New season, refined systems: what’s new from Tilt and Flow

The most considered hospitality environments are not built around individual products. They are built around systems: the quiet logic that connects platter to frame, frame to counter. This season, we have extended both the Tilt and Flow systems with additions that solve specific operational problems: how food is composed and presented, how beverage stations are organised, and how the tools of service keep pace with the quality of the display.

Tilt Linear: architectural clarity for buffet presentation

The Tilt system uses geometry to transform how food is seen and served. Its cylindrical frames create elevation and layering, giving displays a sense of depth and abundance. Tilt Linear extends that design language into a flat, structured plane that brings compositional order and clarity to multi-height layouts, giving operators a new tool for composed, architectural presentation.

Tilt Linear’s crisp angled rims guide the eye across a display without interrupting it. Flat surfaces foreground the food rather than the vessel. The result is a buffet that reads with the clarity of an interior: calm, modern and precise.

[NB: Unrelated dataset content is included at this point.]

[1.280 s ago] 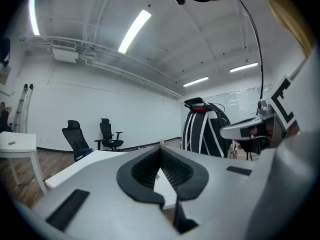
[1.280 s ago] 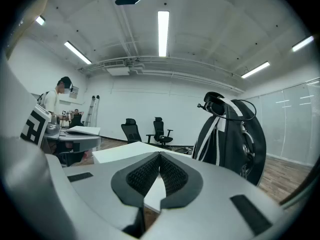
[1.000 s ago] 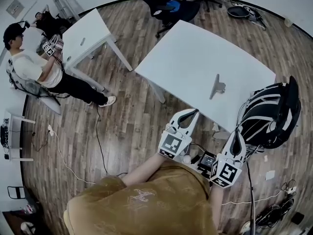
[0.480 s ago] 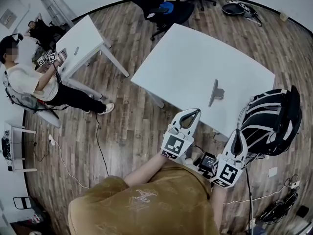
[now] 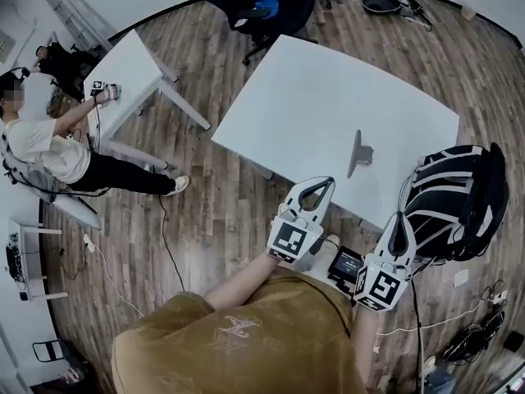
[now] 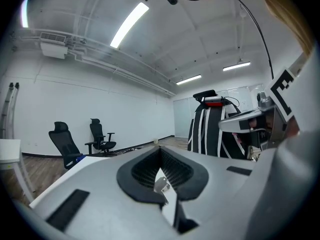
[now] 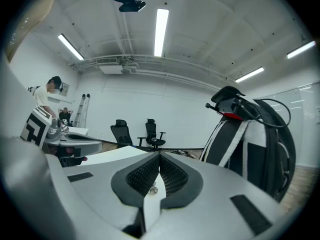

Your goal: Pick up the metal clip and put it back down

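My left claw (image 5: 326,183) is closed: its two black ribbed pads (image 6: 172,170) meet at the tips and nothing is pinched between them. My right claw (image 5: 399,220) is closed the same way and holds nothing. Both point toward the big white tabletop (image 5: 328,89). The left tip shows at its near edge, and the right tip is just off its near corner, beside a black bag with white stripes (image 5: 455,195). The grey metal clip (image 5: 358,152) sits on the tabletop near the edge closest to me, apart from both claws and a little beyond their tips. In the left gripper view I see it through the slot below the closed tips. A black office chair (image 5: 246,6) stands at the far side of the tabletop. Off to my left, a seated person (image 5: 49,146) reaches toward a smaller white table (image 5: 135,64).
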`<state>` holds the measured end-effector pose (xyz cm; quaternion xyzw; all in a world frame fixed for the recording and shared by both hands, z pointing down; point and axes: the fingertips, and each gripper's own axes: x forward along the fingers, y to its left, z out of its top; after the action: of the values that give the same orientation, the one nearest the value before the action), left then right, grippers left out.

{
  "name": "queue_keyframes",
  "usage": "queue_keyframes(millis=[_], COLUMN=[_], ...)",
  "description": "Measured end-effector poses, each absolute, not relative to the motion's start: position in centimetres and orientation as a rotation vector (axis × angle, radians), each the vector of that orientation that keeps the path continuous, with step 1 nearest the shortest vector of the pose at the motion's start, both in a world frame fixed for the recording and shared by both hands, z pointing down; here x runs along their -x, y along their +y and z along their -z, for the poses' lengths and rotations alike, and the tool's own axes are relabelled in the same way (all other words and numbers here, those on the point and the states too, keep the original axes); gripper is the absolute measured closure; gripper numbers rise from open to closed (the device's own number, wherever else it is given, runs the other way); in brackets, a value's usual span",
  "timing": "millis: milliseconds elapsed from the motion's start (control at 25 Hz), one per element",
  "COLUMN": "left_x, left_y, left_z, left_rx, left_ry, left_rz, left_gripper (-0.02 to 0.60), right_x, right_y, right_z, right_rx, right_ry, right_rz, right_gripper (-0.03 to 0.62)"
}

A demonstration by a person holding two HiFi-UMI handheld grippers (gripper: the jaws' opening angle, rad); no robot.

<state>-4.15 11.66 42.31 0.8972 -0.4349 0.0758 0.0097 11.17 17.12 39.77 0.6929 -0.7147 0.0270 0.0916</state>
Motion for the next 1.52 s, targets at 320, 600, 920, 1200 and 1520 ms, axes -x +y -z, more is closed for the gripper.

For operators, the practical case is equally considered. Linear Platters are fully compatible with all Tilt Standard and Large Frames, meaning an existing setup can be extended without replacing infrastructure. The glazed porcelain surface is dishwasher safe and stackable, supporting fast service turnover with less food handling.

Flow Two-Tier Frames and Dividers: order for the beverage station

Flow Tiered Risers and Modular Dividers bring vertical control and spatial organisation to the Flow system. Tiered Risers (available in 1.2, 1.4 and 2.4 GN footprints) create hierarchy, elevating items to give any display rhythm, proportion and a sense of considered layering. Modular Dividers segment trays into configurable cavities, organising items so each has a defined place and replenishment remains straightforward.

At a coffee or beverage station — one of the most visited points on any breakfast or delegate dining layout — the combination works particularly well. Risers elevate cups and pastries to give the station clear hierarchy. Dividers keep sachets, stirrers and condiments organised so replenishment is planned rather than reactive. A station that might otherwise accumulate clutter instead communicates care and order.

Together, they allow beverage service to feel curated rather than assembled. Staff replenish with confidence. Guests navigate with ease. The station becomes a design feature rather than a functional afterthought.

Tilt Salad Servers: the detail that completes the system

The quality of a display is only as consistent as the tools used within it. Most operations compromise at the point of service — reaching for bamboo or synthetic servers that sit at odds with the porcelain, brass or walnut of a considered Tilt setup. The Tilt Salad Servers close that gap.

Machined from solid walnut or oak and finished with natural sesame oil, the servers are food-safe, durable and proportioned to sit correctly alongside Tilt Coupe and Linear Platters. Subtle shaping and smooth return curves deliver an ergonomic grip without sacrificing the quiet elegance that the system demands.

A system that grows with you

What connects these three launches is the same principle that has always guided how we develop: every new addition must integrate with what already exists, extending capability without demanding replacement. Operators who have invested in Tilt or Flow can adopt any of these pieces immediately, without starting again.

For those specifying from the start, they offer a more complete picture of what a unified, operator-first buffet system looks like — from the architecture of the display down to the tool in the guest’s hand.